Much like Google+ circles, you can set up groups so that you can share different posts or albums with different people in your friends' list.
Also keep in mind when you make new events and posts that you see if you are posting as public, private or some customized setting you have created.
There is also a new feature for those people who don't want to just delete items. This feature is called "Only Me." As you are curating your profile for the Timeline transition, you may not be sure what you wish to keep and what you want to be invisible so you can label it for your eyes only and keep the memories without concern that friends or family will see them -- if you later choose to delete or make it public, you also have that option.
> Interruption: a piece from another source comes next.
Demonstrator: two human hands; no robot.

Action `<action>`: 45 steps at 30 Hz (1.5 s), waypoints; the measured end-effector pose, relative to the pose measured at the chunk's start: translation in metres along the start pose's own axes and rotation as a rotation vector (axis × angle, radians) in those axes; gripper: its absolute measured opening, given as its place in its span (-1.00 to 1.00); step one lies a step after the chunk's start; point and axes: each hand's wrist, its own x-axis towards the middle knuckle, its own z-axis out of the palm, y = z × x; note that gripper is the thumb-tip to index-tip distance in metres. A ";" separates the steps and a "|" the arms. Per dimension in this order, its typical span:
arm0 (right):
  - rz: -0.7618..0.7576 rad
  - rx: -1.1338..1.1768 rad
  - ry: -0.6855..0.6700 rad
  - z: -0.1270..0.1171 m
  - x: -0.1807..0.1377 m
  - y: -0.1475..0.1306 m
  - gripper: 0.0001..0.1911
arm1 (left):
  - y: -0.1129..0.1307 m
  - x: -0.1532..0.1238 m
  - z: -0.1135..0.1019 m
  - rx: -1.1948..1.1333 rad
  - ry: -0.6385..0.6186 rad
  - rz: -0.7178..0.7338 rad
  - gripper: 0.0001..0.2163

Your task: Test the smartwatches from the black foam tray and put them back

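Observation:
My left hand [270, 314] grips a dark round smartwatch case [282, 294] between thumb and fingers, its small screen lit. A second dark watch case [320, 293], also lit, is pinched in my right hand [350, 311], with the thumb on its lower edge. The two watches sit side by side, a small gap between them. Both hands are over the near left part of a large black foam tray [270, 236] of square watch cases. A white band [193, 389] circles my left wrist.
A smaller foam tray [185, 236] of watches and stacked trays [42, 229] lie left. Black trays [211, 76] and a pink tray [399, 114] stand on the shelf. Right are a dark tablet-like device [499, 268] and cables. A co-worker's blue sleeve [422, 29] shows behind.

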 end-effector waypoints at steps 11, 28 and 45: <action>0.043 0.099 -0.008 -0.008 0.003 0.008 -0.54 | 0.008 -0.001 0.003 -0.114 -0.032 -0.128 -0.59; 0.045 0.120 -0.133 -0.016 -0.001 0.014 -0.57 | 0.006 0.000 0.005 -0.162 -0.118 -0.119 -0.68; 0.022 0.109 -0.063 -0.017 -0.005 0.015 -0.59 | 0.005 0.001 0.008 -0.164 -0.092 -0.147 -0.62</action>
In the coming year expect to see some tweaks to the system and maybe even some new additions -- I personally think that it would be great if you could create joint scrapbooks for different people in your life and even find ways to print or publish portions to send to people, much like Apple offers in its digital iPhoto service.
9- Twitter integration in iPhone iOS5 update
Over the summer at the WWDC conference we learned that the iOS5 update would feature a deeper Twitter integrations for the iPad and iPhones and even then we could see what a big deal it would be.
Once the new mobile OS launches, users were able tweet easily from a number of native iOS applications, including Camera, Photos, Safari, Contacts, YouTube and Maps. As easy as it is to email a photo or the link to a video, tweeting out content from a mobile Apple device will be just easy.
This was a win for Apple and Twitter. While the numbers are hard to pin down, Twitter has not been shy about what a boost to the traffic and account signups the new integration was for them and shows other social networks the possibilities that come with a strong Apple partnership.
Many are expecting that Facebook will be the next to get the Apple seal of approval and become integrated into native apps.
10- Learning about world events through social media first
Throughout the year, there have been some big world event stories that we all learned about first on Facebook or Twitter. From the death of Osama bin Ladin and Muammar Gaddafi to the natural disaster and nuclear backlash at Fukushima, social media has changed the pace at which we receive breaking news and the speed at which we respond, reflect and share that with others in our network.
While all of these events would have been big news if they occurred any year, the fact that they happened in the middle of a booming social media moment meant that we all were exposed in very instant and fragmented ways.
I can't help but stop and think about how I learned about the planes crashing into the Twin Towers on 9/11 -- it was an early morning phone call and a switch on of the television to find out about something that happened hours earlier. And that was just 10 years ago.
Nowadays we find out the moment that an earthquake happens or a person is escorted off of a plane and we hear stories everyday about how people are rescued because of a text, Tweet or status update.
It is hard to imagine that in the next year social media could have an even larger impact in al of our lives -- but at the same time, I don't see how it couldn't.